When deploying Apex Cloud Services, customers select four parameters: offer type (private cloud or hybrid cloud); instance type (compute optimized, general purpose, accelerator optimized, memory optimized, or large-scale memory optimized); instance quantity (25, 50, 100, 200, or 500 instances); and subscription term (12 or 36 months).

“It’s that simple, and we’ll take it from there.

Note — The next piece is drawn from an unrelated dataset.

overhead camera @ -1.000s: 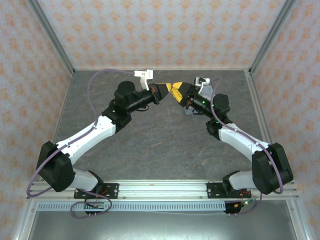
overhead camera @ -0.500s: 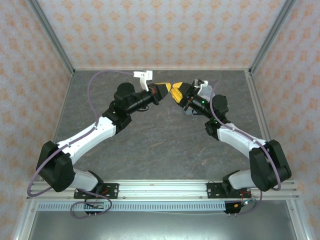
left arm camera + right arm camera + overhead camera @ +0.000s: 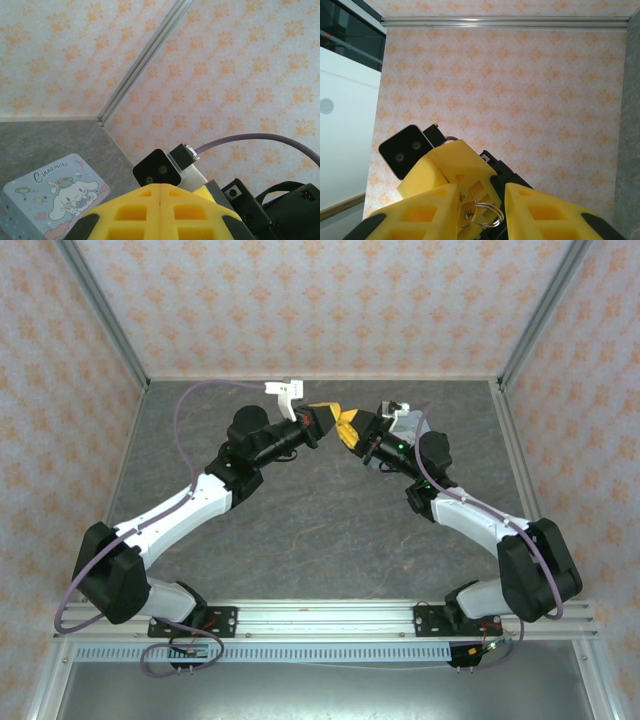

The solution is delivered and deployed in 14 days and can be expanded in as few as five,” Mehrotra said.

Dell also unveiled a pair of Apex Custom Solutions that aim to give customers the tools to create their own on-demand, as-a-service offerings. The first is Apex Flex On Demand, which provides Dell servers, storage, data protection, and hyperconverged infrastructure in a flexible, consumption-based model. Users can select the product and services they want and scale their usage of these resources up and down while paying for what they use, according to Dell. The second offering, Apex Data Center Utility, adds the flexibility to do custom metering and offer managed services.

Anchoring the management of Dell’s entire as-a-service portfolio is Apex Console.

The self-service console lets enterprises identify and subscribe to Apex services, and it provides ongoing management and analytics tools. IT teams can monitor the health and performance of Apex resources, access usage and spending reports, and refine their Apex services as business needs change.

“It’s all available in one place, and it’s self-service. We believe it will become an important way for us and our partners to interact with our customers over time,” Mehrotra said.

Dell partners with Equinix to extend Apex to colocation sites

To give customers greater deployment flexibility, Dell is collaborating data-center provider Equinix, which operates more than 220 data centers spanning five continents. Through the partnership, Dell will manage the infrastructure, deployed in an Equinix data center that a customer chooses, and will consolidate colocation costs in a single bill. Customers will be able to use the Apex Console to provision Apex services at select Equinix locations, according to Dell.

Dell adds to edge-computing lineup

On the edge-computing front, Dell is announcing new products and services designed to help enterprises cull more value from data at the edge.

New to the lineup is Dell’s Manufacturing Edge Reference Architecture with PTC. The software is designed to help manufacturing companies derive insights from workstations, computers, mobile devices and other endpoints within the manufacturing environment. With access to edge data in one place, companies can increase production line reliability, reduce operational costs and make more informed real-time decisions, according to Dell.

Newly upgraded is Dell EMC Streaming Data Platform, which captures, stores and analyzes streaming data in real-time at the edge. The new version features a smaller footprint.

Dell also is highlighting its work with Duos Technologies, a technology company that uses Dell hardware and services at the edge to speed railcar inspections.

Duos Technologies created the Railcar Inspection Portal, a drive-through structure that’s powered by ruggedized Dell EMC PowerEdge servers and Dell EMC PowerVault storage arrays. (Read more about how Duos is using AI at the edge)

The traditional inspection process takes an average of eight minutes per railcar. The Duos portal can inspect more than 120 railcars, moving at full speed, in eight minutes.